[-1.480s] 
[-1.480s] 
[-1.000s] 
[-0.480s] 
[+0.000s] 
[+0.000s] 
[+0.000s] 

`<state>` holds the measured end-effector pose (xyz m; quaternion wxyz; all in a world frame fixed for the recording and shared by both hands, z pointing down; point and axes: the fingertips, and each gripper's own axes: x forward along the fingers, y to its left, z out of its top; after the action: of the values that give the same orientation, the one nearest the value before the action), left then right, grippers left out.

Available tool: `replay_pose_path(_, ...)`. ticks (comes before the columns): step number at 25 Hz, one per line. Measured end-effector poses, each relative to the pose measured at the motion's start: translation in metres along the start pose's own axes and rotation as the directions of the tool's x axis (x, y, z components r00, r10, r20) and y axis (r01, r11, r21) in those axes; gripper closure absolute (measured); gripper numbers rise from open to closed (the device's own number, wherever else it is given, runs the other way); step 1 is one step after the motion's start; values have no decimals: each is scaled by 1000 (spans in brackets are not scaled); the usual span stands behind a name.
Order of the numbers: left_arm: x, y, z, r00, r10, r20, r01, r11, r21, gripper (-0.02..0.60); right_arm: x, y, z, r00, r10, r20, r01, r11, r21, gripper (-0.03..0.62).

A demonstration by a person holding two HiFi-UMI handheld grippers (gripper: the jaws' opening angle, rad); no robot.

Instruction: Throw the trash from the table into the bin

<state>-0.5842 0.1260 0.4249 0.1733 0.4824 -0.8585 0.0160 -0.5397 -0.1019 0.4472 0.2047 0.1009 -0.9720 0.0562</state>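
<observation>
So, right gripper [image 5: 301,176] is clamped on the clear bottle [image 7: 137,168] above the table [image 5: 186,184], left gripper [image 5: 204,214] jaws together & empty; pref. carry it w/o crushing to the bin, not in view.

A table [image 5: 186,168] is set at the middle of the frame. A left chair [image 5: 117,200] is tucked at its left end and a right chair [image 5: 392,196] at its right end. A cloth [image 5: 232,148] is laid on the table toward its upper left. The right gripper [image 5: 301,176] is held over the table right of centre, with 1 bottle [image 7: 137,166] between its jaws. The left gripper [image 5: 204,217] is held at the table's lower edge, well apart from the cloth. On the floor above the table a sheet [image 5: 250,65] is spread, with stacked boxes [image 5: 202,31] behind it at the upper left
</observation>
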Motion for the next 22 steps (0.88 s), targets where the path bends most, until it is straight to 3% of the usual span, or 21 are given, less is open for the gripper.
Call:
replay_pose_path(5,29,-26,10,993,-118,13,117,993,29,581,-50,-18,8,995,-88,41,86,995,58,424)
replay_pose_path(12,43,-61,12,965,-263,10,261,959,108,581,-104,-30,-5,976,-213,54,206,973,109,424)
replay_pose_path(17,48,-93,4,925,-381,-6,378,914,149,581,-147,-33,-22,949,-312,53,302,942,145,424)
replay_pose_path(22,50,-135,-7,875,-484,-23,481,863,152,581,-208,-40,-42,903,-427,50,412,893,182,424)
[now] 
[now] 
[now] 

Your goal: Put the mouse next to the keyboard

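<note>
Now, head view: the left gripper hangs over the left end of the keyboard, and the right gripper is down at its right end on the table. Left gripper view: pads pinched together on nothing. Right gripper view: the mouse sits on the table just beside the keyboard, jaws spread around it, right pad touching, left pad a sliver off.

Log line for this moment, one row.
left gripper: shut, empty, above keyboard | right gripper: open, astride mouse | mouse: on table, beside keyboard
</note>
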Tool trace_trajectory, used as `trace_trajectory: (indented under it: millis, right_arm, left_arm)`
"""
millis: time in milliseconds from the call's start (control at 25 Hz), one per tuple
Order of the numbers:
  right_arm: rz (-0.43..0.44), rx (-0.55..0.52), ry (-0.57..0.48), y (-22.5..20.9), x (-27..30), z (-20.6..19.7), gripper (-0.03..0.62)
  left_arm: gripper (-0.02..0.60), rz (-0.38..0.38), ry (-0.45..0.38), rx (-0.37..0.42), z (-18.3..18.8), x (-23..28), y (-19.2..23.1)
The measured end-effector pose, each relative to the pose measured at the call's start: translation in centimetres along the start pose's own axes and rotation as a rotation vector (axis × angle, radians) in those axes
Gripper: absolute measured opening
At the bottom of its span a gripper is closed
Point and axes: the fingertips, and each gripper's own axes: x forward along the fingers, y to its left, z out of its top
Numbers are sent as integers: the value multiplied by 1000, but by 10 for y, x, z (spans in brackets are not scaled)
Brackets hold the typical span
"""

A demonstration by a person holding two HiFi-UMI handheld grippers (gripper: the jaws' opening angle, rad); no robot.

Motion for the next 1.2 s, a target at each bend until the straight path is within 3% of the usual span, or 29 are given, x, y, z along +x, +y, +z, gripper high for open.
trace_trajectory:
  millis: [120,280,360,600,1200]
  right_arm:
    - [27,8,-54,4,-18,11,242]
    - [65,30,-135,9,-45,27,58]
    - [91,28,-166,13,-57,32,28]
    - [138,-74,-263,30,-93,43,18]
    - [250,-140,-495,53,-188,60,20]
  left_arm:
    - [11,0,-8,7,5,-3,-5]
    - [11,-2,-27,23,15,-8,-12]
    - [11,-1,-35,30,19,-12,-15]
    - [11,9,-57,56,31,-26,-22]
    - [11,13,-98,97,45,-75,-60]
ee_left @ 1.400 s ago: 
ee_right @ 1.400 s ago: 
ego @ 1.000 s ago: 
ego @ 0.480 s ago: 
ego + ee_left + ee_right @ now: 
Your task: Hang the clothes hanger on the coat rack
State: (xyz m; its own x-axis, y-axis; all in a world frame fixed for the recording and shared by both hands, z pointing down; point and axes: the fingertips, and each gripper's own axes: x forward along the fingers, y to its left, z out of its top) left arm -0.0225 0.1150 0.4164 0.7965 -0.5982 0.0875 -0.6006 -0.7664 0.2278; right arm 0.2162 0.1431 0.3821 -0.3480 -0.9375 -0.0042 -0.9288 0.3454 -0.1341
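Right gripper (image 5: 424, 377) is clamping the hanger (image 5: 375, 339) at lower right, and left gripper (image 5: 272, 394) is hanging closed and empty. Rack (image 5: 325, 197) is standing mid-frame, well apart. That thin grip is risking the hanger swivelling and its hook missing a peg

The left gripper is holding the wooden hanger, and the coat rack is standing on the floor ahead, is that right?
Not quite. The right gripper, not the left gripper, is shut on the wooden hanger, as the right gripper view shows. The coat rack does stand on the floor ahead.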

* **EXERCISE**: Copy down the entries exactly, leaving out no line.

* **RESPONSE AREA**:
[-1.480s] 
[-1.480s] 
[-1.000s] 
[-0.480s] 
[+0.000s] 
[+0.000s] 
[+0.000s] 

`<state>` holds the measured end-effector pose (xyz m; quaternion wxyz; all in a world frame fixed for the recording and shared by both hands, z pointing down; point and axes: the fingertips, and each gripper's own axes: x forward along the fingers, y to its left, z out of its top; after the action: of the values that give the same orientation, the one nearest the value before the action), left then right, grippers left out.

Available tool: `replay_pose_path(_, ...)`. ticks (comes before the columns): step number at 25 Hz, one per line. Measured end-effector poses, each relative to the pose measured at the motion's start: translation in metres along the start pose's own axes and rotation as the directions of the tool's x axis (x, y, z components r00, r10, r20) and y axis (r01, r11, r21) in those axes; gripper closure absolute (measured); gripper numbers rise from open to closed (the device's own number, wherever else it is given, runs the other way); step 1 is one step after the motion's start; values have no decimals: each is scaled by 1000 (spans in brackets are not scaled); the usual span stands behind a name.
Order of the numbers: left_arm: x, y, z, r00, r10, r20, r01, r11, r21, gripper (-0.02..0.60); right_arm: x, y, z, r00, r10, r20, r01, r11, r21, gripper (-0.03..0.62).

A demonstration by a person holding two HiFi-UMI handheld grippers (gripper: the jaws' opening angle, rad); no robot.

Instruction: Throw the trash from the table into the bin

<state>-0.5842 0.1260 0.4249 0.1733 0.4824 -0.8585 0.0160 -0.5397 -0.1019 0.4472 0.2047 0.1009 -0.9720 0.0562</state>
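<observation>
So, right gripper [image 5: 301,176] is clamped on the clear bottle [image 7: 137,168] above the table [image 5: 186,184], left gripper [image 5: 204,214] jaws together & empty; pref. carry it w/o crushing to the bin, not in view.

A table [image 5: 186,168] is set at the middle of the frame. A left chair [image 5: 117,200] is tucked at its left end and a right chair [image 5: 392,196] at its right end. A cloth [image 5: 232,148] is laid on the table toward its upper left. The right gripper [image 5: 301,176] is held over the table right of centre, with 1 bottle [image 7: 137,166] between its jaws. The left gripper [image 5: 204,217] is held at the table's lower edge, well apart from the cloth. On the floor above the table a sheet [image 5: 250,65] is spread, with stacked boxes [image 5: 202,31] behind it at the upper left
</observation>
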Motion for the next 22 steps (0.88 s), targets where the path bends most, until it is straight to 3% of the usual span, or 21 are given, less is open for the gripper.
Call:
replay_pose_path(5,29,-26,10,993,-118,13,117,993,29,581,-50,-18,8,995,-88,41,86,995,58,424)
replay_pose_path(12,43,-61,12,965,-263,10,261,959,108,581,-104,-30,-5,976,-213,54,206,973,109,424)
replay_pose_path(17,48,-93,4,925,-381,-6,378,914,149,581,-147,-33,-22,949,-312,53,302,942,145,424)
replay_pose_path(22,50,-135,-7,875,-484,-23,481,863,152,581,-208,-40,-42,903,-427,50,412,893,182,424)
[now] 
[now] 
[now] 

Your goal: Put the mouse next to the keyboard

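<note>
Now, head view: the left gripper hangs over the left end of the keyboard, and the right gripper is down at its right end on the table. Left gripper view: pads pinched together on nothing. Right gripper view: the mouse sits on the table just beside the keyboard, jaws spread around it, right pad touching, left pad a sliver off.

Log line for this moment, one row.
left gripper: shut, empty, above keyboard | right gripper: open, astride mouse | mouse: on table, beside keyboard
</note>
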Tool trace_trajectory, used as `trace_trajectory: (indented under it: millis, right_arm, left_arm)`
"""
millis: time in milliseconds from the call's start (control at 25 Hz), one per tuple
Order of the numbers:
  right_arm: rz (-0.43..0.44), rx (-0.55..0.52), ry (-0.57..0.48), y (-22.5..20.9), x (-27..30), z (-20.6..19.7), gripper (-0.03..0.62)
  left_arm: gripper (-0.02..0.60), rz (-0.38..0.38), ry (-0.45..0.38), rx (-0.37..0.42), z (-18.3..18.8), x (-23..28), y (-19.2..23.1)
The measured end-effector pose, each relative to the pose measured at the call's start: translation in centimetres along the start pose's own axes and rotation as a rotation vector (axis × angle, radians) in those axes
Gripper: absolute measured opening
At the bottom of its span a gripper is closed
Point and axes: the fingertips, and each gripper's own axes: x forward along the fingers, y to its left, z out of its top
Numbers are sent as integers: the value multiplied by 1000, but by 10 for y, x, z (spans in brackets are not scaled)
Brackets hold the typical span
"""

A demonstration by a person holding two HiFi-UMI handheld grippers (gripper: the jaws' opening angle, rad); no robot.

Motion for the next 1.2 s, a target at each bend until the straight path is within 3% of the usual span, or 29 are given, x, y, z along +x, +y, +z, gripper high for open.
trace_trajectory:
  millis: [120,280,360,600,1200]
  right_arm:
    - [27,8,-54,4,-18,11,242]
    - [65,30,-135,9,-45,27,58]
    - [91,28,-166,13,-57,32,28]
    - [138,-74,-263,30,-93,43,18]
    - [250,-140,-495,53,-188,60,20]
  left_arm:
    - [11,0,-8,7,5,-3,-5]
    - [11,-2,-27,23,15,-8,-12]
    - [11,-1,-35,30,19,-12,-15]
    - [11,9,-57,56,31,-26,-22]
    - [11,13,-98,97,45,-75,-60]
ee_left @ 1.400 s ago: 
ee_right @ 1.400 s ago: 
ego @ 1.000 s ago: 
ego @ 0.480 s ago: 
ego + ee_left + ee_right @ now: 
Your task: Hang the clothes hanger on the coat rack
State: (xyz m; its own x-axis, y-axis; all in a world frame fixed for the recording and shared by both hands, z pointing down; point and axes: the fingertips, and each gripper's own axes: x forward along the fingers, y to its left, z out of its top) left arm -0.0225 0.1150 0.4164 0.7965 -0.5982 0.0875 -0.6006 -0.7664 0.2278; right arm 0.2162 0.1431 0.3821 -0.3480 -0.9375 -0.0042 -0.9288 0.3454 -0.1341
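Right gripper (image 5: 424, 377) is clamping the hanger (image 5: 375, 339) at lower right, and left gripper (image 5: 272, 394) is hanging closed and empty. Rack (image 5: 325, 197) is standing mid-frame, well apart. That thin grip is risking the hanger swivelling and its hook missing a peg

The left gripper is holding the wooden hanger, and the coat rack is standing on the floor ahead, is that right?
Not quite. The right gripper, not the left gripper, is shut on the wooden hanger, as the right gripper view shows. The coat rack does stand on the floor ahead.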

The output for this exercise is complete.